The silence kills me, It’s like nothing thrills me. Doctor please just pill me, so I can feel something. Everything is boring. Who would have thought a group of musicians your age writing an album would resonate so well with you. This is the 4th song off the same album I’m using as inspiration for a blog. While I thought all these blogs would end up City and Colour songs, I sure was wrong, though there have been a couple of those. When you listen to music what do you hear first? The words or the instruments?
I warn you to never go to a doctor for pills to feel something. The pills they give for that? Often have the side effect of feeling even less, feeling sort of numb, stuck in the middle, no sadness but no joy. I’m in the middle of that feeling right now as I continue to try and change my meds to get my anxiety to a place that it’s not debilitating and I can resume life. You know, go back to the job I love, leave the house, get a dog, maybe go on a date or something. At the moment I do feel like nothing thrills me, I’ve been trying to watch sports to see if that excites me, it doesn’t really. The only things that have brought me any sense of joy of feeling have been running, chopping wood, and going in the cold plunge. You can only run so far. You can only chop so much wood. And you can only safely get so cold.
This blog has been something of joy I guess. Part of me wishes I had the courage to share it with more people, really I just don’t want my family to see it. I’ve always struggled with judgement my family may or may not have and honestly, I don’t want to know what they think. Part of me doesn’t even care what they think. The other part of me is crippled by it. They can be a bit overwhelming to me, it sometimes makes me feel like I’m going to spontaneously combust.

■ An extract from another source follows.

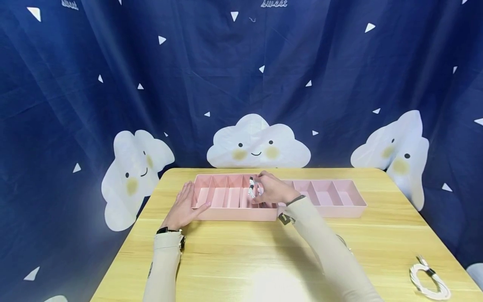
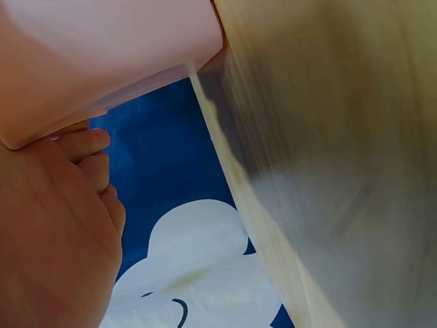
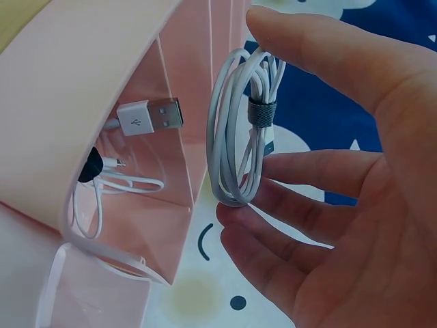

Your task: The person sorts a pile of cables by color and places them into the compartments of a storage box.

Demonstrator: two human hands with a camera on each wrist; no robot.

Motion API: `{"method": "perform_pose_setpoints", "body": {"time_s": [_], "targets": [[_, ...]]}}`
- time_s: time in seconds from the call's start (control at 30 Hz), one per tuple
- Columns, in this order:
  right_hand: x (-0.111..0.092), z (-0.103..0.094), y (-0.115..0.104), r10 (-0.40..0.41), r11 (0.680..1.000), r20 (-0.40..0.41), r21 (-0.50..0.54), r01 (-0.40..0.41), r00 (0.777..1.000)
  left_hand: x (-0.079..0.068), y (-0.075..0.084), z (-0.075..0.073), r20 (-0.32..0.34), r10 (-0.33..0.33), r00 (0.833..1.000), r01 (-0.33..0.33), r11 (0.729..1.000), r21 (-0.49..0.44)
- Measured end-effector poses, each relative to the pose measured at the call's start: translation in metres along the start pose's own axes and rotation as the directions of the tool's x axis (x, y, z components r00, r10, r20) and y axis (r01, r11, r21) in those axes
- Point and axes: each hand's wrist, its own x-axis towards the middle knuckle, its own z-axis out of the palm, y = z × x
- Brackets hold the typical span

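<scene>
My right hand [image 1: 277, 188] is over the right end of a pink divided box [image 1: 235, 214]. Between its thumb and fingers it pinches a coiled white cable [image 3: 235, 130], bound with a dark grey strap. Below that coil, in the right wrist view, another white cable [image 3: 130, 183] with a black tie lies in an end compartment, near a white USB plug [image 3: 136, 117]. My left hand [image 1: 183, 207] rests against the box's left end, fingers extended along the side and thumb over the front rim. The left wrist view shows only part of this hand.
A paler pink divided box [image 1: 328, 212] stands to the right, its left end partly behind my right hand. A coiled white cable [image 1: 430, 281] with a black tie lies at the table's right. Beside my right forearm a thin loop [image 1: 342, 240] shows, mostly hidden. A blue curtain [image 1: 241, 84] hangs behind.
</scene>
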Motion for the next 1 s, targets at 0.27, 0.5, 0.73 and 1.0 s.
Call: {"method": "perform_pose_setpoints", "body": {"time_s": [0.27, 0.5, 0.73, 1.0], "targets": [[0.0025, 0.0019, -0.0014, 0.015, 1.0, 0.014, 0.013, -0.015, 1.0, 0.0004, -0.0002, 0.0004, 0.003, -0.001, 1.0, 0.001, 1.0, -0.004], [0.0044, 0.005, -0.0015, 0.017, 0.999, 0.02, 0.03, -0.018, 1.0, 0.0003, 0.0002, 0.0, 0.004, 0.0, 1.0, 0.0, 1.0, -0.008], [0.0053, 0.0065, -0.0009, 0.027, 0.999, 0.023, 0.028, -0.027, 0.999, 0.0002, -0.0011, 0.0011, 0.005, -0.002, 1.0, 0.002, 1.0, -0.001], [0.0072, 0.0068, -0.0006, 0.017, 0.999, 0.037, 0.041, -0.018, 0.999, 0.0007, -0.0003, 0.0007, 0.009, -0.005, 1.0, 0.005, 1.0, -0.002]]}}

The silence does kill me, I can’t sit for more than a minute or two in silence, it stresses me out. It makes me feel like I’m going crazy. The only reason I know I’m not going crazy is my therapist always said “crazy” people don’t know they’re sick. I wish I could get more comfortable in silence but even when it is quiet, the voice in my head is like a rat on a wheel running for dear life. Even as I type this I make sure to really hit the keys on my keyboard so I can hear something. I can’t listen to music or have the tv on while I write because I lose my train of thought. Maybe to some degree this is me learning silence. When I’m not writing I always have music, the tv, or a podcast on. Even as I go to sleep I can’t go to sleep in silence. Queue the fan, the podcast, the music, whatever it is. Queue noise and a bit of light if you expect me to fall asleep. That’s right I’m uncomfortable in the pitch dark too.
Maybe everything isn’t boring. Maybe I’m making it boring by being too fucking afraid of everything. Today is my best friend since 7th grades wedding, but am I going? No. Why? Well because I allow my anxiety, panic and agoraphobia dictate what I can and can’t do. I can’t keep going on with a boring life like this because one stuck in the house isn’t one worth having. Some day I’ll look back and everything won’t be so boring, because I won’t be so boring.
Where the skies are gold not gray, J.